The implementation presented here is therefore significantly more efficient than the previously published elliptical fitting [25], which requires 2 ms calculation time with only 20 data points on a PC (1.90 GHz Intel® CoreTM i7-8650U processor with 16 GB DDR4-3200-SDRAM) using the Python 3.10 programming language. In this research, the CNLS method took 460 ms.
The current consumption of the microcontroller during fitting was measured through a shunt resistor R shunt = 12 Ω. The power consumption was tested with firmware that does not use communication modules (e.g., UART, direct memory access (DMA)). Instead, data from exemplary spectra were hard coded in the firmware and applied during the measurement of the current consumption. During the calculation of the fitting, an average current consumption of 12 mA at 3.3 V could be estimated, which corresponds to a power consumption of approximately 40 mW . Taking into account the calculation time of the algorithm, this results in an energy consumption of 40 mW · 3.01 ms = 120.4 µ J . However, meaningful comparison of the energy consumption of the algorithm with that of the entire PIA is challenging, as the PIA is supplied via USB and communicates permanently with the PC. This results in the microcontroller utilizing almost no low-power modes due to interrupts, thereby leading to a high overall consumption. The PIA should be regarded as an intermediate version and can be adapted for specific applications by leveraging wireless communication technologies. For instance, Bluetooth Low Energy (BLE) requires only approximately 0.1 J for 20 communication cycles [31] and enables the microcontroller to enter a sleep state for most of the time. In the current setup, the PIA requires 26.87 J for a measurement with 30 logarithmically distributed measurement points and a measurement duration of 56.8 s. Of this, 2.57 J are accounted for by all components of the AFE (AD5940, OPAs, switches). Consequently, the energy consumption of the algorithm is considerably lower than the power consumption of the actual measurement.

3.4. Real-World Tests with ISFETs

Figure 11 shows the Nyquist plots of two ISFETs placed simultaneously in three different pH solutions. The data were analyzed with the circular fitting, CNLS with PreFit [23] and the elliptical fitting [24,25]. Assuming that CNLS is the reference method in this case, the circular fitting achieved an average error of 6.5 ± 2.8 % in the determination of R ct . In comparison, the elliptical fitting achieved an error of 7.0 ± 2.5 % .

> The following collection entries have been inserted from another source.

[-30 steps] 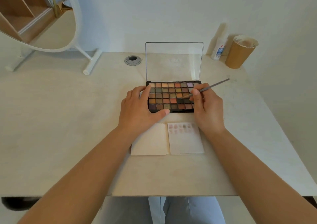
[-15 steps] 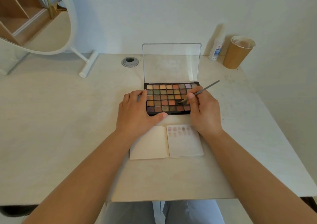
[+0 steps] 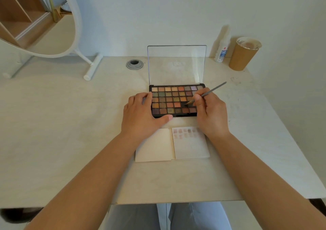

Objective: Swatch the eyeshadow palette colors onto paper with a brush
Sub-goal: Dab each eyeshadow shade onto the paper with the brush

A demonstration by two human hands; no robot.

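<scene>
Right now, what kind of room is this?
Probably a makeup desk in a bedroom: a round mirror stands at the back, an eyeshadow palette lies open, and a small bottle sits by the wall.

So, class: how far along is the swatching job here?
Done: two rows of faint swatches top the right paper. In hand: the right hand dips the brush into a dark pan while the left hand steadies the palette. Left: most of the sheet remains blank.

Bare desk [image 3: 61, 124] lies open leftward — upright lid [image 3: 177, 64], bottle [image 3: 222, 48] and cup [image 3: 244, 55] block behind.
</scene>
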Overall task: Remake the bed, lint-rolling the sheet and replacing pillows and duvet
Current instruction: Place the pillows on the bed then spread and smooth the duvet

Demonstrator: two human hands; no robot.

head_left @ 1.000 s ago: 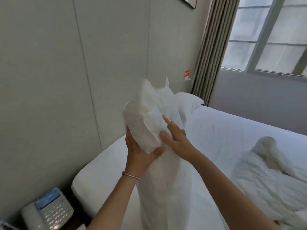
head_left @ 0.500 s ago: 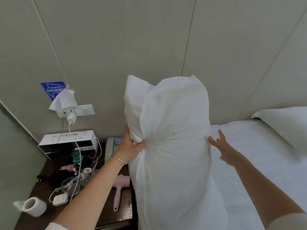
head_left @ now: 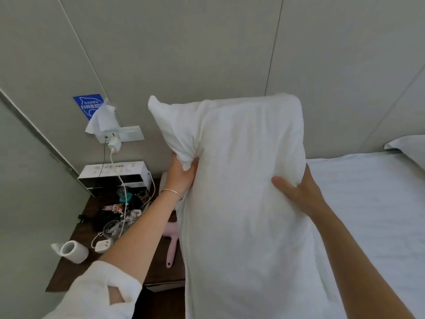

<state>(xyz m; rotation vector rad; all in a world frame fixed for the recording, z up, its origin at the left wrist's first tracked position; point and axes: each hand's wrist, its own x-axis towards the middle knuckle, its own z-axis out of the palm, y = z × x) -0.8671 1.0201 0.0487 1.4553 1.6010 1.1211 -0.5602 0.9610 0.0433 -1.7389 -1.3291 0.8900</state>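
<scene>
Item: white pillow (head_left: 241, 180), held upright above the sheet (head_left: 368, 203). Your left hand (head_left: 181, 171) grips its bunched left edge; your right hand (head_left: 299, 192) grasps its right edge.

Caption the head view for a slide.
Both hands, left hand and right hand, hold a white pillow upright beside the bed.

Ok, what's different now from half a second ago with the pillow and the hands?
The right hand, which was off the pillow with fingers spread, has come onto its right edge and grips it. The pillow's top has spread wider and squarer. The left hand keeps its bunched hold on the left side; the pillow stays upright beside the nightstand, the second pillow stays against the wall.
</scene>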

4. Discussion and Conclusions

This paper presented a PIA that can perform four-channel EIS for BioFETs and analyze Randles circuits spectra directly onboard via a microcontroller by means of circular fitting. Using simulated data and the introduced RCS, the accuracies of the PIA could be determined with regard to the impedance measurement and for the determination of R ct . To the best of the authors’ knowledge, no such system currently exists, either in academic research or as a commercial product. A comparison of the PIA presented in this paper with other published works is provided in Table 1. Here, other PIA for EIS that perform single sine analysis were considered.
The AFE of the PIA offers a cost-effective solution, with a price of approximately 42 €. This is significantly more economical than employing two potentiostats, such as the AD5940, to produce gate-source and drain-source voltages for four channels, which would ultimately amount to about 88 €.

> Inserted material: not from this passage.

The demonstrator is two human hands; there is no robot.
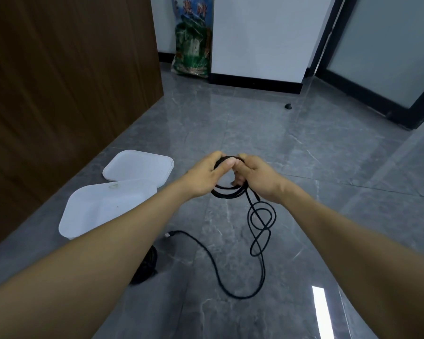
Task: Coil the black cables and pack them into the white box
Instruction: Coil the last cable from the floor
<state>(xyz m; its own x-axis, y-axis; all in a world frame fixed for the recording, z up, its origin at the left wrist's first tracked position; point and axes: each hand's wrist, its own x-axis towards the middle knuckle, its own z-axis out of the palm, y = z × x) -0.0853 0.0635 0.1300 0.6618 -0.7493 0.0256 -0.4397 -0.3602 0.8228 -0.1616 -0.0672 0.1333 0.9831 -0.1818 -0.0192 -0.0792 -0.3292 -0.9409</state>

The RCS enabled investigations with biosensor-like circuits and thus made the quantitative investigation of the entire system possible in the first place. However, in future versions it could imitate more realistic sensor behaviour by modelling CPE instead of C p [39] and also other Warburg impedance elements besides the semi-infinite type [40]. This would allow a more comprehensive evaluation of novel algorithms for the analysis of spectra characterized by Randles circuits.

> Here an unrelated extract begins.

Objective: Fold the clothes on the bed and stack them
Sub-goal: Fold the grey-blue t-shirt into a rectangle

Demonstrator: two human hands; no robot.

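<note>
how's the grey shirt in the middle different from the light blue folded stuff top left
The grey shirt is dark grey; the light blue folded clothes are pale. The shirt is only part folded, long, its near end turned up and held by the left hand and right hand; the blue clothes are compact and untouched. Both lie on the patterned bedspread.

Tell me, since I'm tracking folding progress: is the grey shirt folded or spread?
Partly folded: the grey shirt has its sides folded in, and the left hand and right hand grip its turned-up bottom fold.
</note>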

The PIA presented is capable of measuring EIS for biosensors that follow the Randles circuit. As expected, parasitic capacitances made it impossible to measure high impedances in higher frequency ranges. However, this characteristic should have little impact when using biosensors that follow the Randles equivalent circuit, as the impedance tends to minimize with increasing frequency. When using the PIA with very high-impedance biosensors, it is important to consider this characteristic, as the circular fitting particularly includes the spectrum in the high-frequency range.
The circular fitting presented enables the analysis of impedance data directly on the embedded device. It achieves better accuracies than the elliptical fitting and is even more efficient. Although the circular fitting cannot achieve the accuracies of the CNLS, it has significant advantages, e.g., for stand-alone measurement systems without a PC or applications where energy efficiency plays an important role.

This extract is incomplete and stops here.